Promoción y defensa de derechos: son acciones destinadas a elevar el respeto de todos los derechos de niños, niñas y adolescentes, garantizar su efectividad, fomentando las condiciones que posibiliten su pleno ejercicio. Se realiza a partir de políticas públicas, generales y especiales, que determinan acciones concretas conforme a criterios de priorización temática, territorial y condiciones de vulnerabilidad, destinadas a niños, niñas y adolescentes, así como a la población general. b) Seguimiento y acompañamiento: son acciones destinadas a niños, niñas y adolescentes, familias y comunidades, cuyo objetivo es dar apoyo, protección y acompañamiento con el fin de asegurar las condiciones que sean necesarias, con pertinencia a cada situación, para lograr el desarrollo integral y equitativo de la niñez y adolescencia.
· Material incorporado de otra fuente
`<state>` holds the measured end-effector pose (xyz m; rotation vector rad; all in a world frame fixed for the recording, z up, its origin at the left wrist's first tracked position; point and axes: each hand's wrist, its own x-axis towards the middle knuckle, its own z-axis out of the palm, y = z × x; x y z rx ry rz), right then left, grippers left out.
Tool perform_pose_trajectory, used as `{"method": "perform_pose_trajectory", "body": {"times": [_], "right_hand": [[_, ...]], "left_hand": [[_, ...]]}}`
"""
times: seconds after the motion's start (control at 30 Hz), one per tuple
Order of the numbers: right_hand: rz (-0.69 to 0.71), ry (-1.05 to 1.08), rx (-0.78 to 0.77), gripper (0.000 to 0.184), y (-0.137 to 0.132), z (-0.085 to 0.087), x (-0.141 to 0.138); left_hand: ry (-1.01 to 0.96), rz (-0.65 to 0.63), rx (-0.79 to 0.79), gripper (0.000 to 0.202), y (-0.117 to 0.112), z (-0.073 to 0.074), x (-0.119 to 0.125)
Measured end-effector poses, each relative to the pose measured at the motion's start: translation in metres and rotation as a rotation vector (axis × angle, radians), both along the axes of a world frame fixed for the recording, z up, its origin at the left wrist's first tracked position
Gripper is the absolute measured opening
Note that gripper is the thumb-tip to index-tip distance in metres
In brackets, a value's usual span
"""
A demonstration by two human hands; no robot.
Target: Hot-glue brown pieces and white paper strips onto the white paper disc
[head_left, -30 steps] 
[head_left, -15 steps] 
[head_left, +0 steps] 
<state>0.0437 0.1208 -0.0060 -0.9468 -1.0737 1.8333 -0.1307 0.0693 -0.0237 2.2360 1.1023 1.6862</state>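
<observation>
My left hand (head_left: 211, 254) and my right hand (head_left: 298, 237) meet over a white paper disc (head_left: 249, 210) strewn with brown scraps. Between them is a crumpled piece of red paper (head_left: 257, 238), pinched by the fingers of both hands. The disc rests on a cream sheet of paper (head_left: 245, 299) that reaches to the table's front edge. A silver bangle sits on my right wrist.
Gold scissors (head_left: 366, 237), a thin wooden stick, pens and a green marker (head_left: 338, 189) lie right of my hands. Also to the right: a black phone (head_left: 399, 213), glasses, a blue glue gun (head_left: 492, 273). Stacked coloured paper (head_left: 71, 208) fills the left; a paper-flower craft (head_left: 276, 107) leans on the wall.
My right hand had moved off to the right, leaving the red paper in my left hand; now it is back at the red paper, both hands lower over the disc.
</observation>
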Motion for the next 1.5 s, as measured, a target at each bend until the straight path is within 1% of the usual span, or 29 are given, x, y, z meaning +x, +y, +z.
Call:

Estas acciones comprenden el levantamiento de alertas para activar procedimientos reforzados y derivaciones. Se sustenta en el sistema de protección social que se rige bajo principios de universalidad, adaptabilidad y enfoque de ciclo vital, y en garantías reforzadas para grupos que se encuentran en una mayor situación de desventaja, exclusión o discriminación. c) Protección de derechos: son acciones para preservar o restituir el ejercicio de derechos de niños, niñas y adolescentes, cuando se hayan detectado amenazas o vulneraciones, ya sea limitando o privando su ejercicio, por acción u omisión del Estado, la sociedad, las familias, los cuidadores o por sí mismos. Su objeto será impedir la situación, reparar las consecuencias y evitar una nueva ocurrencia. La determinación de decisiones y desarrollo del proceso se realizará con estricto respeto del derecho del niño, niña y adolescente a que le sea considerado su interés superior y los otros principios dispuestos en la Convención sobre los Derechos del Niño. Las medidas de protección de derechos que se dispongan podrán ser administrativas o judiciales, dispuestas por resolución fundada de la autoridad competente.